К тому же в глазах отца эти балы ничего кроме порицания не заслуживали. Отец считал, что я достойна большего, чем просто предаваться развлечениям с людьми, у которых один только ветер в голове. «Ох, уж эти твои бальные танцоришки, что за радость тебе плясать до одури с этим субъектом!»

Когда же ему вдруг показалось, что мне особенно приятно танцевать с неким «определенным ничтожеством», тут уж он совсем потерял покой. Целую неделю он каждый день наведывался к тете Малли, с которой, по его мнению, я всем делилась. Но все не решался взять быка за рога. А тетя Малли, большая шутница, прекрасно понимая причину его прихода, ничуть не помогала ему. Они говорили о погоде, отец участливо расспрашивал о здоровье ее и дяди Ламмерса, выслушивал все о своих друзьях дяде Эрнсте и дяде Оссиане. И когда он уходил от нее однажды несолоно хлебавши, в конце концов без всякого перехода у него почти с угрозой вырвалось: «Знаешь, что я тебе скажу, Малли,– Лив с этим субъектом умрет от скуки!»

Так он и убежал, не слушая утешений тети Малли. И все же в тот день он пришел домой в хорошем настроении: Малли так забавно рассказывала ему про своих рассеянных братьев. Горничная, которая обычно чистила их костюмы и аккуратно складывала их у спальни каждого, в то утро перепутала костюмы. Когда оба профессора вернулись из университета, оказалось, что Оссиан вышагивает в брюках Эрнста, которые ему слишком коротки, а на Эрнсте были брюки Оссиана, которые висели на нем гармошкой и волочились по земле. Тетя Малли расхохоталась, и дядя Эрнст, обнаружив свой промах, очень рассердился, но ангельски кроткий дядя Оссиан только рассмеялся: «Да мне и самому показалось, что брюки коротковаты, но я как-то не сообразил».

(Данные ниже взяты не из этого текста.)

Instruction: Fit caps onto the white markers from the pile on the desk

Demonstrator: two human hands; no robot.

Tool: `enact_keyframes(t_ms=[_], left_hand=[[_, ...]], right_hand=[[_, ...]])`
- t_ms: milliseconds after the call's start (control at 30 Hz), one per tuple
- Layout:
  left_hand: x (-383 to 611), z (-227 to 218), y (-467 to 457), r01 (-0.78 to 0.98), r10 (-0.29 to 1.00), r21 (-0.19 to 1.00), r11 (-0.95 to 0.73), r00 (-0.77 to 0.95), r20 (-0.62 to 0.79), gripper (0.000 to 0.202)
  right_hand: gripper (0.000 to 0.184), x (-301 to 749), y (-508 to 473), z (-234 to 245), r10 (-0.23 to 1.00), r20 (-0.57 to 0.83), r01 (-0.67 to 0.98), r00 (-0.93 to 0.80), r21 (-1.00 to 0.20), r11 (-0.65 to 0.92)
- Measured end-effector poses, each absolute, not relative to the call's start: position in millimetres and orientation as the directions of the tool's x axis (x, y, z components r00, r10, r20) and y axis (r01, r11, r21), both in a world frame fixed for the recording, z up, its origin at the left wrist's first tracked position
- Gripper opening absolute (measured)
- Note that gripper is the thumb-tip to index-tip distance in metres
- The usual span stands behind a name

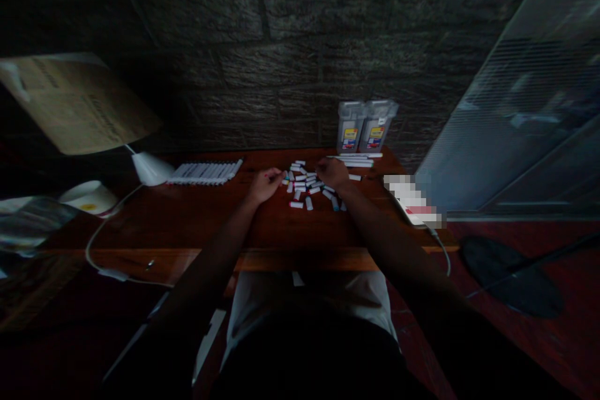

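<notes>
A loose cluster of short white marker caps [300, 186] with coloured ends lies in the middle of the wooden desk [210, 219]. At the cluster's left edge is my left hand [267, 185], its fingers pinched together; the small thing at its fingertips, if any, is too dark to name. My right hand [334, 174] is over the cluster's right side with fingers curled; what they hold is hidden. Several long white markers [359, 163] lie just beyond my right hand. To the left, a row of white markers [206, 172] lies side by side.
Two clear plastic cases [363, 128] stand against the brick wall. A lamp [84, 106] and a white cup [89, 197] are at the left, with a cable [91, 240] hanging over the desk edge. A pale, partly blurred-out device [412, 203] lies at the right edge.
</notes>
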State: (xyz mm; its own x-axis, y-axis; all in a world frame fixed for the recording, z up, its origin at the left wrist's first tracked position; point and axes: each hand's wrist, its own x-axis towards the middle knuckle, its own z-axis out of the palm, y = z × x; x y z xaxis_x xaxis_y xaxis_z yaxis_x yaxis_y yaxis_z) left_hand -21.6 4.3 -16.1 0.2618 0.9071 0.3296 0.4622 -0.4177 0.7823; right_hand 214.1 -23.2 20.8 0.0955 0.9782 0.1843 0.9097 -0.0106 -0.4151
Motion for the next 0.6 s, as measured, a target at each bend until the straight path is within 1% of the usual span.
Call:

Весна кого угодно может взбудоражить. Отца, в жилах которого текла отнюдь не рыбья кровь, тоже охватило беспокойство. Всем телом ощущал он, как тает мерзлота, как все стремится к жизни,– от этого трудно спастись. Одиночество угнетало его. В конце апреля 1912 года он пошел к себе наверх работать, но рука сама потянулась к дневнику:

«Фауст у Гёте так и не нашел мгновенья, которому мог бы сказать "остановись". Не представляю себе, чтобы мне захотелось хотя бы попытаться "остановить мгновенье".

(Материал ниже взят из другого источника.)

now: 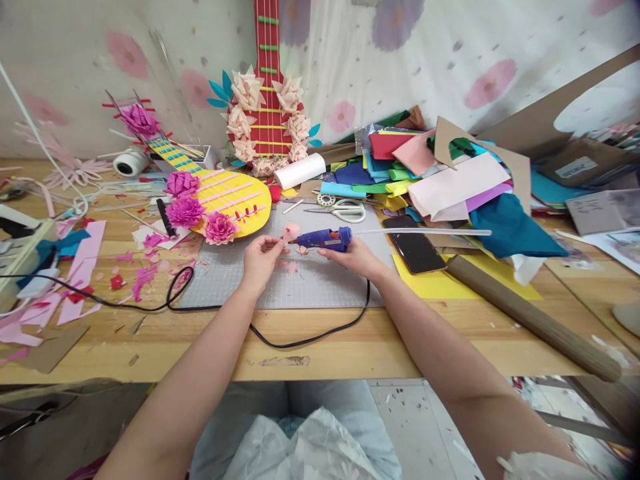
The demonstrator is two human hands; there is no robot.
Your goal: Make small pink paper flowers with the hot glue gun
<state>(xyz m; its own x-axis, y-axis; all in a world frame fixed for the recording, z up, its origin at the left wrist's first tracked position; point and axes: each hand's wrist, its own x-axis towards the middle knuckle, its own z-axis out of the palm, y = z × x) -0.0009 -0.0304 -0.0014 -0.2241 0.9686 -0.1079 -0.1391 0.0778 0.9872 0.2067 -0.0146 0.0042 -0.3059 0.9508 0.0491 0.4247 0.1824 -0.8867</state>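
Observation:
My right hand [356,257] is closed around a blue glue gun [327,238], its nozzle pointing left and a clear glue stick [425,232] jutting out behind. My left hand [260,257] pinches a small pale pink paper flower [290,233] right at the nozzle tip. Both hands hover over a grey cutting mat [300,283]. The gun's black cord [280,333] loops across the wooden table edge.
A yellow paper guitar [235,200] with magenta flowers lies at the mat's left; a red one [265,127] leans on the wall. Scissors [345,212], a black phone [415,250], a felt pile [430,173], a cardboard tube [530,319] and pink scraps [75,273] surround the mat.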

Солнце садится за холмами Колсоса, на дворе прелестный весенний вечер, березы все в светло-зеленой дымке, луга зеленеют, а вдалеке – волнистая линия голубых холмов. Вот мой мир, то место на земле, где моя родина. Она прекрасна, но какая мне радость от этого?»

Но грустить было некогда. Этим летом отцу предстояло отправиться на «Веслемей» к Шпицбергену. По своему обыкновению, он очень тщательно готовился к плаванию. Как сейчас помню, он носился из кабинета в башню, вверх и вниз по лестницам, выезжал на короткое время в город, чтобы снова вернуться к картам и бумагам. Спускаясь к обеду, он улыбался и напевал. Если он пел «тру-ля-ля, тру-ля-ля», значит, барометр стоит на «ясно» и отец радуется предстоящему плаванию. Коре поедет с отцом на все лето, меня они берут с собой до Хаммерфеста. Но у Коре еще не кончились занятия в школе, и отец пока что со всей командой и новым ученым секретарем Иллитом Грендалом плавал вдоль побережья.

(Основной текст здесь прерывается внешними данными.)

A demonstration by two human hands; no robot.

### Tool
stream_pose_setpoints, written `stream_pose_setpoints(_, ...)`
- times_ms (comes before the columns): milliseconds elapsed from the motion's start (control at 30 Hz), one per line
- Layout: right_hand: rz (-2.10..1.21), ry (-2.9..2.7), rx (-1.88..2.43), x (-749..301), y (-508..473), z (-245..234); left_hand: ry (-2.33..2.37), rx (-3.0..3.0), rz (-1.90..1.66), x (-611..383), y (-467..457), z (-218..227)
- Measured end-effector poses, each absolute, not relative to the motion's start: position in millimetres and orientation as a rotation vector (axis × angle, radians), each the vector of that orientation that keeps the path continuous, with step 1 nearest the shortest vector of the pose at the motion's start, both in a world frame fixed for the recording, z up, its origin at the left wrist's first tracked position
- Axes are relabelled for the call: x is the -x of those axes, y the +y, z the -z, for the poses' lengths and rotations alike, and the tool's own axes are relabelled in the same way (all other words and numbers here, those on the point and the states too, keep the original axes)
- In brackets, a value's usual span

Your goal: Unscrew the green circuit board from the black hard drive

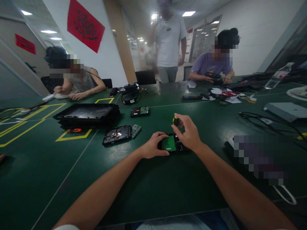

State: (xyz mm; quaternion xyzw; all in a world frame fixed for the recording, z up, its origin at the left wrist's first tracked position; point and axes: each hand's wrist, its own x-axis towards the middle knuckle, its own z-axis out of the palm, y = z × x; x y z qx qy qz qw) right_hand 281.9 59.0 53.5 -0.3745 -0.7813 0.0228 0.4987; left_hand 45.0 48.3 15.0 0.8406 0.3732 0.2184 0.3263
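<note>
A black hard drive with a green circuit board point(169, 143) lies on the table in front of me. My left hand point(153, 147) grips its left end, thumb along the near edge and fingers over the far one. Above the drive's right part, my right hand point(189, 132) pinches the yellow and black handle of a screwdriver point(176, 120). The screwdriver's tip cannot be made out, and my right hand covers some of the drive. To the left lie another opened drive point(117, 135) and a loose circuit board point(136, 131).
Farther back sits another hard drive point(140, 111). Black flat panels point(87, 114) are stacked at left, an orange-handled tool point(74, 130) by them. Cables point(266, 120), a grey box point(285, 111) and a bottle point(278, 76) occupy the right. Two people sit across the table; another stands.
</note>
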Motion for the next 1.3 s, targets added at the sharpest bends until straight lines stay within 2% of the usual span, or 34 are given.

В то утро, когда мы с Коре прибыли поездом из Христиании, готовая к отплытию «Веслемей» стояла в гавани у Фьесангера. Мы должны были дождаться следующего дня у Кристиана Миккельсена в усадьбе Гамлехауг. Это было событием. Я не видела Миккельсена с 1905 года, когда он бывал у нас в Люсакере. Я помню, что мама называла его «ужасно славным парнем», но мне было трудно примириться со столь легкомысленным суждением о таком уважаемом человеке. Но теперь я почувствовала это сама. Все в Гамлехауге было крупно и внушительно. И сам Миккельсен, и комнаты с высокими потолками, и дедовская мебель. Но мама была права – прежде всего он был славным человеком. В доме было уютно и не чопорно, потому что он заполнял дом своей сердечностью и весельем.